Exercise objective
Using the listing below, please gather every line containing the word "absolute".

Available data
******************************

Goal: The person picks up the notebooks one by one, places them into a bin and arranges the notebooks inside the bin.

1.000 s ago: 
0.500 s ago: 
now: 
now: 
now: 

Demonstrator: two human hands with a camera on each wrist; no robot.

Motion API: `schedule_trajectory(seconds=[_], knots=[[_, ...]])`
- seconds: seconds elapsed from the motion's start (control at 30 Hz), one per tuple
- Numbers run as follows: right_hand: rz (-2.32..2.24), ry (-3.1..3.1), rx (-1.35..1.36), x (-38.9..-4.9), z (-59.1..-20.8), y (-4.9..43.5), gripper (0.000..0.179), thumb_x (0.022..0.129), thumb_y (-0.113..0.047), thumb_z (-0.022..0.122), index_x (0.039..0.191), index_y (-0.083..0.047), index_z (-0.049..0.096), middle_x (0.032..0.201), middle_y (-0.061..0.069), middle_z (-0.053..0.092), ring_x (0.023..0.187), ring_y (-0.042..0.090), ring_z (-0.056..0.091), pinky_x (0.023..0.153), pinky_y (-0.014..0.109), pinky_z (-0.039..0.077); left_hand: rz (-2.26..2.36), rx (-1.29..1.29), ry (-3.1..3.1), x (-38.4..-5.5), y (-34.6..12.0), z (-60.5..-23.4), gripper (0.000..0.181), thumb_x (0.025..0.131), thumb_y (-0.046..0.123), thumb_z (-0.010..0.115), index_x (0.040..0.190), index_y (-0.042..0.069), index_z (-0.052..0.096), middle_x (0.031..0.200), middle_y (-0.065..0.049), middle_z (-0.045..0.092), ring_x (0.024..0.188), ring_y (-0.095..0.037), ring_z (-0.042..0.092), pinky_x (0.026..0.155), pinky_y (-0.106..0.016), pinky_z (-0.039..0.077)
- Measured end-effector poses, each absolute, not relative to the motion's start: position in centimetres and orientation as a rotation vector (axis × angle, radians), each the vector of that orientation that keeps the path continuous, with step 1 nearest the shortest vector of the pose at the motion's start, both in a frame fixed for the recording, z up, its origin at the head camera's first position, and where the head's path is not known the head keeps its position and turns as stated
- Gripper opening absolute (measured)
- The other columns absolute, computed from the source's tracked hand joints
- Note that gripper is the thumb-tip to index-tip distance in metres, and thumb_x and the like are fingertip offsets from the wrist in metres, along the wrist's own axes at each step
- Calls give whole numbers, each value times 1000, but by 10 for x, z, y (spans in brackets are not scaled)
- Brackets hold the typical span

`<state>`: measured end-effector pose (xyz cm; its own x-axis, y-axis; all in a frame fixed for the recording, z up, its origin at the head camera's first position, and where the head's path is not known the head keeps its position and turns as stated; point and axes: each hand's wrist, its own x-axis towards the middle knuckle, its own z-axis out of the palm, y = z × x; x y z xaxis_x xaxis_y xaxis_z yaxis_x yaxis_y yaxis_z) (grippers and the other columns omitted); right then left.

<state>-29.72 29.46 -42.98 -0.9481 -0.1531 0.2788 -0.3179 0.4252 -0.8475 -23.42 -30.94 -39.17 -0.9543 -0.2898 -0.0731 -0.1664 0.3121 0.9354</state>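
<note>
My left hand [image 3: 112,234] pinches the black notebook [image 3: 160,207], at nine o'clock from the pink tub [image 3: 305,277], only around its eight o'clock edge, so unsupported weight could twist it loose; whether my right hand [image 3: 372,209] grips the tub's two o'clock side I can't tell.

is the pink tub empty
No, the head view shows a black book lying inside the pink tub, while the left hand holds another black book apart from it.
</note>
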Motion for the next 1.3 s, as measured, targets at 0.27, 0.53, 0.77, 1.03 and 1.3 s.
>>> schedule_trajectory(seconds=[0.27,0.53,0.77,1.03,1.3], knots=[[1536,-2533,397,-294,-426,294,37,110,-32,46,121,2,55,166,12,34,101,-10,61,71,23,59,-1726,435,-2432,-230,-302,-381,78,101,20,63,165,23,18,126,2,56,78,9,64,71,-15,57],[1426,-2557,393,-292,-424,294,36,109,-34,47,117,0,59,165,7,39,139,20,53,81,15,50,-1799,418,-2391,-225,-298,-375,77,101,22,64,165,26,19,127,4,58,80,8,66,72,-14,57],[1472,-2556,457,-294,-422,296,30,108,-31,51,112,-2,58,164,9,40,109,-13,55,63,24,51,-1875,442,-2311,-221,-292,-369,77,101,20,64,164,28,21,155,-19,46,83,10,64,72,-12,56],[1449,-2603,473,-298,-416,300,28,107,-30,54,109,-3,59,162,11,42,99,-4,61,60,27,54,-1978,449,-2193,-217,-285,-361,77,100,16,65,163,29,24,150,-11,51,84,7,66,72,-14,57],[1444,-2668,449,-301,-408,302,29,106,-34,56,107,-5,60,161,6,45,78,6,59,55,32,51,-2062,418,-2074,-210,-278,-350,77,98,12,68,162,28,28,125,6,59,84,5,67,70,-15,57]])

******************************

Your response
- Measured end-effector poses, each absolute, not relative to the motion's start: position in centimetres and orientation as a rotation vector (axis × angle, radians), each the vector of that orientation that keeps the path continuous, with step 1 nearest the shortest vector of the pose at the motion's start, both in a frame fixed for the recording, z up, its origin at the head camera's first position, and where the head's path is not known the head keeps its position and turns as stated
- Gripper opening absolute (measured)
- The other columns absolute, computed from the source's tracked hand joints

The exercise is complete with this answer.